Memórias racionais de um ser esquecido

 

Tenho enfrentado grandes dificuldades em minha existência nessa terra abençoada por Deus; e falar que a vida poderia ser melhor pra mim é traduzir intimamente a essência da palavra eufemismo. O sofrimento e a humilhação são tão constantes que é de estranhar quando alguma alma singela gratuitamente me dá um sorriso, ou simplesmente não ignora minha presença quando perambulo pelas ruas da cidade. Ao que me lembro, nunca houve um dia em que não recebesse xingamentos; que não se afastassem por causa de minha aparência desleixada e torcessem o nariz ao sentirem o odor desagradável que me acompanha. Por isso, tenho a expressão triste, que baixo os olhos resignados ao avistar as pessoas.
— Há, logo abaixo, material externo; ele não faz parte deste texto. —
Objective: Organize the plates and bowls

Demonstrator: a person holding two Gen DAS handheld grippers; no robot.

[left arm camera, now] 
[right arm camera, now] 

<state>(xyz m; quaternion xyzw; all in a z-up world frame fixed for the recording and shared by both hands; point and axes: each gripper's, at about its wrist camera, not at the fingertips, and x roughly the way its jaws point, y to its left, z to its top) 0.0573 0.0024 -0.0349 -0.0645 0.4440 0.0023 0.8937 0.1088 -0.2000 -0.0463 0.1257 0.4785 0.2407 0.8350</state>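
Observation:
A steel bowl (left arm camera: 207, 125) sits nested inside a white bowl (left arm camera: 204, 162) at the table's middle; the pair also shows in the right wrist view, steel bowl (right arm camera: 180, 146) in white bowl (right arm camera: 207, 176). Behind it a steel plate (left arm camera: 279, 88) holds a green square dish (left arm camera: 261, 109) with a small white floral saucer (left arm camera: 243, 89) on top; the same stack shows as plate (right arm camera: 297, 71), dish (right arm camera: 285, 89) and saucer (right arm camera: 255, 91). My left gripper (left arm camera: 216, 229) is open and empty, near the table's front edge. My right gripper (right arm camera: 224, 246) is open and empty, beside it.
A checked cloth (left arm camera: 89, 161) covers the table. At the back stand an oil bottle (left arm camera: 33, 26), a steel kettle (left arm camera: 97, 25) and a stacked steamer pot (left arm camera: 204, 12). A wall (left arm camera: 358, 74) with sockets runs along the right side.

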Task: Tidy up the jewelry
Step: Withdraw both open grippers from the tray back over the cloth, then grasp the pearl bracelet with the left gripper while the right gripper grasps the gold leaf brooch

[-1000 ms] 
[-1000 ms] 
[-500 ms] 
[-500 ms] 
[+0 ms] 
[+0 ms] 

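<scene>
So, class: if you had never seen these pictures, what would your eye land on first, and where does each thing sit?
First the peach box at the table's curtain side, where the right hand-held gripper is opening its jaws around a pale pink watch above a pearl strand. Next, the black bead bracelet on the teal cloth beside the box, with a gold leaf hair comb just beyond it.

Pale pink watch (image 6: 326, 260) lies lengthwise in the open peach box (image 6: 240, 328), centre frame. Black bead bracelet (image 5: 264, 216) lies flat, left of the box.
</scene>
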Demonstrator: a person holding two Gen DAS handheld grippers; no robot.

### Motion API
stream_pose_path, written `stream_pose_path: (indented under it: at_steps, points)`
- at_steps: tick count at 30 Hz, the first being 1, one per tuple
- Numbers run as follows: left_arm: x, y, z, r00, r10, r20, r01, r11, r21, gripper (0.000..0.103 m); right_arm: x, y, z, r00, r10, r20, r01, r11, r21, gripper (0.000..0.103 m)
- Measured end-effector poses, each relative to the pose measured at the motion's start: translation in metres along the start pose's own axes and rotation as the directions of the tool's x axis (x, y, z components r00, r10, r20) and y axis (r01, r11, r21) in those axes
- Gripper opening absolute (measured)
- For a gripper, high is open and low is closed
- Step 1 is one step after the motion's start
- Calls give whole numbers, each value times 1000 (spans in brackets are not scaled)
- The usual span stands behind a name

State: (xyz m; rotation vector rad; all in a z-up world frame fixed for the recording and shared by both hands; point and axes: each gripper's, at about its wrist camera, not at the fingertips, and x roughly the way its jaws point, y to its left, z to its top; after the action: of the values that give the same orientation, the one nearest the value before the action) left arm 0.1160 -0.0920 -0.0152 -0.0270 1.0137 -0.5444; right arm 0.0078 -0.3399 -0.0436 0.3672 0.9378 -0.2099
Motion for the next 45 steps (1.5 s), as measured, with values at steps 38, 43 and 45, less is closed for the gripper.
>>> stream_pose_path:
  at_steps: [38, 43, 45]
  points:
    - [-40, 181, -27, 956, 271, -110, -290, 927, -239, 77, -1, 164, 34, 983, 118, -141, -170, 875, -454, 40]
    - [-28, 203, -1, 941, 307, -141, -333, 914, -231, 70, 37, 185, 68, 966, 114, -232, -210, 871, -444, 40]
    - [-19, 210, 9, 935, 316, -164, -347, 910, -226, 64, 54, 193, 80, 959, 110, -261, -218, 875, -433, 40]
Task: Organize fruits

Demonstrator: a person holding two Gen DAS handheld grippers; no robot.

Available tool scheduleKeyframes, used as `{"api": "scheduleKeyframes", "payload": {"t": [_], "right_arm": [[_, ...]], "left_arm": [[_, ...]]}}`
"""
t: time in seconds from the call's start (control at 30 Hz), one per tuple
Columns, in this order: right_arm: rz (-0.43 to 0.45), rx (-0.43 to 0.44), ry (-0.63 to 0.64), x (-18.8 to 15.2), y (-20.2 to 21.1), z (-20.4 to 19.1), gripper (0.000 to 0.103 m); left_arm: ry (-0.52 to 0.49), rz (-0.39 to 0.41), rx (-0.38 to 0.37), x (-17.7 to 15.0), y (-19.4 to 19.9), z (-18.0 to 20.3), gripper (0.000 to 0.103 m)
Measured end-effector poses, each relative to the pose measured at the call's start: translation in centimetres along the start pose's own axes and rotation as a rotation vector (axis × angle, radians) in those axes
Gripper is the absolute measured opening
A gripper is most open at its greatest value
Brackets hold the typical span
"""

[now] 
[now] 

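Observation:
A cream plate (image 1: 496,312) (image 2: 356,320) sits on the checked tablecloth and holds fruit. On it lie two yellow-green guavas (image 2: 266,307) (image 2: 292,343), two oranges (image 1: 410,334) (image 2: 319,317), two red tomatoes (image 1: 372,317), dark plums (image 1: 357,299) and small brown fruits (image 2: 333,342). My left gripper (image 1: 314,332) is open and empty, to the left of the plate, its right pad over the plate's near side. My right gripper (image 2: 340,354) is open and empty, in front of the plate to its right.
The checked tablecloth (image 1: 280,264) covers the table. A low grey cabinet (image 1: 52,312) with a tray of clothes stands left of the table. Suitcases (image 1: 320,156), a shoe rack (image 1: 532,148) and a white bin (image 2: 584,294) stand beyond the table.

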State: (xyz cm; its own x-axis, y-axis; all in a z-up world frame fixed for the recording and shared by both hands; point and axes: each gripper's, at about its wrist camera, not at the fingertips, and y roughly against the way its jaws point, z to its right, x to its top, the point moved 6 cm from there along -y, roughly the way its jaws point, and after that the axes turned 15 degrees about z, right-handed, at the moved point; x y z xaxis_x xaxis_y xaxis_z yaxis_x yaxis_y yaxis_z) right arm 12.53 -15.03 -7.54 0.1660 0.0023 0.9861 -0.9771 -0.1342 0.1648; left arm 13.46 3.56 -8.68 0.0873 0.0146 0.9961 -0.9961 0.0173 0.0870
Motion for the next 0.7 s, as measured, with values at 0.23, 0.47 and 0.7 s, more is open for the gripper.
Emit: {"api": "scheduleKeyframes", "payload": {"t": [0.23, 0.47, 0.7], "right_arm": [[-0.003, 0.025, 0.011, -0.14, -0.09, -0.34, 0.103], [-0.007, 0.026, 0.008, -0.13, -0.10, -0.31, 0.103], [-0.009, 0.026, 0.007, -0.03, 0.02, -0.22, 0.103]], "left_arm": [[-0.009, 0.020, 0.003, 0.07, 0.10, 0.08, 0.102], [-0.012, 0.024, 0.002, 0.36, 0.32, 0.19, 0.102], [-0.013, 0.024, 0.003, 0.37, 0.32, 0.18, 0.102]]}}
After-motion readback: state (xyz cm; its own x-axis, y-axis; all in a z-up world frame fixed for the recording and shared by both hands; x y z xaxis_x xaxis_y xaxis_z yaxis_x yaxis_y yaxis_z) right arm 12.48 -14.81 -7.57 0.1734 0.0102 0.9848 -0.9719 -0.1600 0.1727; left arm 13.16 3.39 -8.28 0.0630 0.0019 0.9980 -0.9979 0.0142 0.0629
Conviver com as dificuldades faz parte do meu cotidiano, mas, quando o rigor do inverno se aproxima, fico muito mais apreensivo e deprimido. Logo que as mãos gélidas das baixas temperaturas tocam e adormecem meu corpo, sei que a sorte que se desenha não será melhor que de invernadas anteriores.  
 
Nada sei sobre meu pai, mamãe foi atropelada por um automóvel e morreu ainda quando eu era um bebê. Dos meus cinco irmãos tenho vagas lembranças, acho que estão como eu, jogados pelo mundo como se não houvesse razão para existirem. Não tenho lugar certo para morar, numa noite durmo embaixo da ponte, noutras sob o aconchego das marquises que me protegem da chuva e do sereno impiedoso. Nos dias que consigo adormecer serenamente, sonho com um lugar limpo e descente onde divido espaço com outros que se encontram na mesma situação. Mas momentos de alegria são efêmeros e sonhar com uma vida melhor é luxo reservado aos nobres. Vivo mesmo é atormentado pelos pesadelos, e esses não escolhem condição fisiológica, os piores acontecem quando estou acordado. 
 
Diariamente, sinto fome e procuro por migalhas jogadas nas lixeiras. Rasgo e espalho lixo para todos os lados, contribuo para que as ruas de meu município fiquem sujas, com bueiros entupidos mais resquícios de sobras da minha desordem e de meu intestino frouxo. Às vezes, penso que tudo isso não aconteceria se eu não estivesse abandonado pelas ruas; se me dessem um lar decente e o mínimo de carinho que mereço receber. Não sei o que fiz de tão mal na vida para herdar tanta desgraça e infortúnio como recompensa. Em minha consciência, pesa apenas o fato de ter urinado na plantação de alfaces de Dona Custódia. Será que ela rogou alguma praga pra mim? Não. Ela nunca soube de minhas travessuras e as colheitas regadas com minha uréia sempre renderam plantas com folhas largas e vistosas. Agora chega, cansei de contar as histórias de minha vida. Curiosos para saber meu nome? Sinto decepcioná-los, pois nem eu mesmo sei. Tratam-me por alcunhas.  Um dia vira-latas, noutro “Jaguara” sarnento, “Guaipéca”.  Sou apenas um miserável, sem lar e esquecido cachorro de rua.